- Opening Delimiter -

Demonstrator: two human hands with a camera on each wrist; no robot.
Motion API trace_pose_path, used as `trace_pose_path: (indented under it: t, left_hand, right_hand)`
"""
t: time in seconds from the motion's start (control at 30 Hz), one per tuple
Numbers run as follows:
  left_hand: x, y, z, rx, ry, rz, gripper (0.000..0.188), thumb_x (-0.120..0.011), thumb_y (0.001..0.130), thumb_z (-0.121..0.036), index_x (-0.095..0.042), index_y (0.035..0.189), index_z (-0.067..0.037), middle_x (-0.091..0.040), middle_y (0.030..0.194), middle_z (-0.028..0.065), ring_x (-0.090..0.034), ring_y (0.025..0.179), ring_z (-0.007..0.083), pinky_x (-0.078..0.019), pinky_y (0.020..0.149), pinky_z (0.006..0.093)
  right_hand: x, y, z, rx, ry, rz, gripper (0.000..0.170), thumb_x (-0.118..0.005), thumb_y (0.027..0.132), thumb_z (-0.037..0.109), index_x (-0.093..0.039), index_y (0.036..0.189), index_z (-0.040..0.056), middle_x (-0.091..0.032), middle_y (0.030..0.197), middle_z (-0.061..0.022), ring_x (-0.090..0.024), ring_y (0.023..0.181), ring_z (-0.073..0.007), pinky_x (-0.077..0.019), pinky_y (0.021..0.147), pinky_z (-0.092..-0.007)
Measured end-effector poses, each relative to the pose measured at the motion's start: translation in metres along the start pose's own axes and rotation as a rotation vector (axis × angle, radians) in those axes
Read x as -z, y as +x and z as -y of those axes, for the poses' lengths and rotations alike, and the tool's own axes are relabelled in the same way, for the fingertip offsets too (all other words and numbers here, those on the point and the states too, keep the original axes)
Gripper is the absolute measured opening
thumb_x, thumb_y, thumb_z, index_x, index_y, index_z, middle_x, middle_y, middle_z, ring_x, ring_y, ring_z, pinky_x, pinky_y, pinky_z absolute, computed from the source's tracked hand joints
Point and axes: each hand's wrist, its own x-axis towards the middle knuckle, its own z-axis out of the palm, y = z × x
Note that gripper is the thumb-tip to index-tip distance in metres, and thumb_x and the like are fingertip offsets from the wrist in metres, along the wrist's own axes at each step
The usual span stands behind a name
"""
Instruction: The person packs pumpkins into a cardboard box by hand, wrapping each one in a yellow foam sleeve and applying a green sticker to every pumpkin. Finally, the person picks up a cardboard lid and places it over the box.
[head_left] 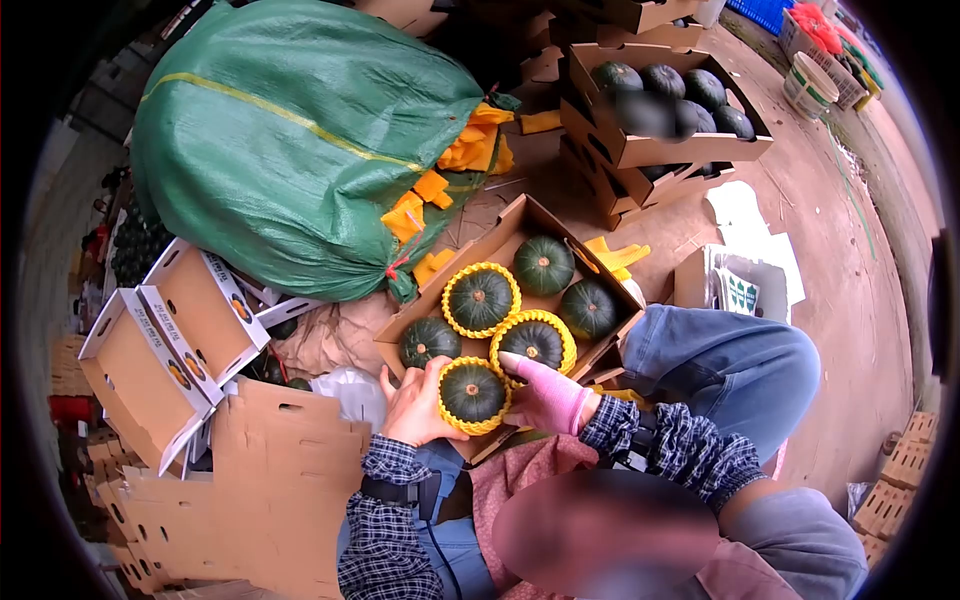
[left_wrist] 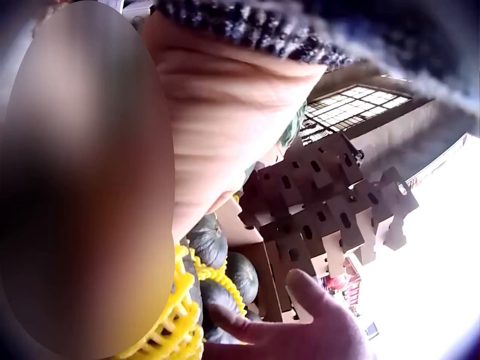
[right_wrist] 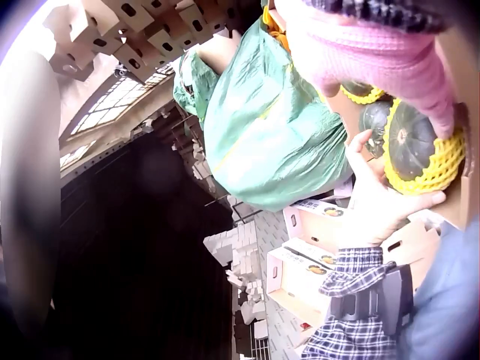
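A dark green squash [head_left: 473,392] in a yellow foam net is at the near corner of an open cardboard box [head_left: 405,318]. The bare left hand [head_left: 415,405] grips its left side, fingers and thumb around the net. On its right side lies the right hand [head_left: 545,395], in a pink glove with bare fingertips, curled against the same net [right_wrist: 442,161]. Just beyond are two more netted squashes [head_left: 481,300] [head_left: 533,343]. Three squashes without nets [head_left: 544,265] [head_left: 589,309] [head_left: 429,342] sit beside them in the box. The squash's underside is hidden.
A big green sack [head_left: 300,140] with yellow foam nets [head_left: 470,140] spilling out stands behind the box. Stacked boxes of squashes [head_left: 640,150] are at the back right. Empty printed cartons [head_left: 170,360] and flat cardboard [head_left: 290,480] lie left. A small carton [head_left: 700,280] stands right.
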Motion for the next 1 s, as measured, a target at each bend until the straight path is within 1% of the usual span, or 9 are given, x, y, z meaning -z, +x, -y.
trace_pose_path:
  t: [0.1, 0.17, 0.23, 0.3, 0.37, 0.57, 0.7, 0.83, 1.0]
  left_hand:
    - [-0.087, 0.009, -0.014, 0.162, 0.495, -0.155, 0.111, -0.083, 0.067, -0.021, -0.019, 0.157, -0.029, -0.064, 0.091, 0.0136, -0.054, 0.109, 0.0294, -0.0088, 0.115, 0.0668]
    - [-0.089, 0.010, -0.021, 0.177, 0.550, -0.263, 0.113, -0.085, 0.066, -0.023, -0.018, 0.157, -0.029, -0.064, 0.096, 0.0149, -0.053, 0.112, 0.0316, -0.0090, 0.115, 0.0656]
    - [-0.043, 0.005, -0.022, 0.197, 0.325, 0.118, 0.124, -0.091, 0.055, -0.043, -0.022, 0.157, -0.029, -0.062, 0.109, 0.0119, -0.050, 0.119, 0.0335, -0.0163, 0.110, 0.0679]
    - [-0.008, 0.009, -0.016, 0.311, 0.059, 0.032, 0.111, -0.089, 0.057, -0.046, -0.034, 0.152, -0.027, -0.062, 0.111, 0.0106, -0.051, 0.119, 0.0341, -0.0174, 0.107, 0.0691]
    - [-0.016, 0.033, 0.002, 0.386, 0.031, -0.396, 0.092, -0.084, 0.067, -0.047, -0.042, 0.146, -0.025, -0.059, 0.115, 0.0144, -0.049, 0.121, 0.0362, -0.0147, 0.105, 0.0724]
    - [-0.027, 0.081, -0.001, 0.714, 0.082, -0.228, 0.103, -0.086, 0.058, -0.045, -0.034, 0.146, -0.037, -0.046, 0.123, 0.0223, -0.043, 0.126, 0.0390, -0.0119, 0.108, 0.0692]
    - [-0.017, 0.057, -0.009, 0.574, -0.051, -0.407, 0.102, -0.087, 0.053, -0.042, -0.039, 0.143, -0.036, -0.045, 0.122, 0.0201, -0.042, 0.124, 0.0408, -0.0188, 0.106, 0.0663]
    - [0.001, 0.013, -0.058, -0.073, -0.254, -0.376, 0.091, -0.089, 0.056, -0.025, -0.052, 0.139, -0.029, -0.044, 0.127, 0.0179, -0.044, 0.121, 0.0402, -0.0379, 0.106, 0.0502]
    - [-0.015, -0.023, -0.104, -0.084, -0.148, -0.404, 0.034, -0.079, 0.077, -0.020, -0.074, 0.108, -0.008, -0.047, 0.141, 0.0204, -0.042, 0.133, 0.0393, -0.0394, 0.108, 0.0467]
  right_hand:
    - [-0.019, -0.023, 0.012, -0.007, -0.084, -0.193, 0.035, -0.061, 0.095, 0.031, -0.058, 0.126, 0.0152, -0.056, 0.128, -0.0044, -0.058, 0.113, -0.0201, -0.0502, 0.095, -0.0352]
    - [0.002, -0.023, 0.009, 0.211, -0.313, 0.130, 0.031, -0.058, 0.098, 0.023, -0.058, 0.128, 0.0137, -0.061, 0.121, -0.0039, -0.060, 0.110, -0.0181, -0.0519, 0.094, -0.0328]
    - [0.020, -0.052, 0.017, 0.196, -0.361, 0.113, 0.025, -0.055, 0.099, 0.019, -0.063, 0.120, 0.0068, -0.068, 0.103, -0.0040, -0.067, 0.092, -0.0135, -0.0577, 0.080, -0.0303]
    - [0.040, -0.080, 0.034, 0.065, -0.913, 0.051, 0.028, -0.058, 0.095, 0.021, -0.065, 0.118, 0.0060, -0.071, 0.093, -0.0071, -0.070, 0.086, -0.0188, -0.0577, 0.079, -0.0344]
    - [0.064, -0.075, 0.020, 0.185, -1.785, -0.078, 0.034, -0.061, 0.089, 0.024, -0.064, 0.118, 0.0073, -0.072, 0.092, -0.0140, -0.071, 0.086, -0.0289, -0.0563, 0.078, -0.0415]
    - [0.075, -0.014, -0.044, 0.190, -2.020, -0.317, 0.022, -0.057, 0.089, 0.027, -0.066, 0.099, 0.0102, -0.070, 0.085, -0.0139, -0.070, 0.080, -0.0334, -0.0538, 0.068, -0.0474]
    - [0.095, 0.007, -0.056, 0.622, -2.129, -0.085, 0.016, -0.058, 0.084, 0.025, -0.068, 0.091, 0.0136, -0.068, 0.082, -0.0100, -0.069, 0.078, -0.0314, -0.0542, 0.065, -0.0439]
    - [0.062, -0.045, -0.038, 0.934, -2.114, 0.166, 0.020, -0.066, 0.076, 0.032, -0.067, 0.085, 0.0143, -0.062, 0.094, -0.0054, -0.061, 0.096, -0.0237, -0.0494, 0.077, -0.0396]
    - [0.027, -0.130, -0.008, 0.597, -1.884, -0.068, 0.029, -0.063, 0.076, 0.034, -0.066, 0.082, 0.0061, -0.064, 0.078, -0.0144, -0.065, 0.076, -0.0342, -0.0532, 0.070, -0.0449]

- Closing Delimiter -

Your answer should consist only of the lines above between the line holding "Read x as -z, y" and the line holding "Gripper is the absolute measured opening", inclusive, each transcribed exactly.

Read x as -z, y as +x and z as -y of those axes, for the poses' lengths and rotations alike, and the tool's own axes are relabelled in the same way, for the fingertip offsets too (all other words and numbers here, those on the point and the states too, keep the original axes)
Gripper is the absolute measured opening

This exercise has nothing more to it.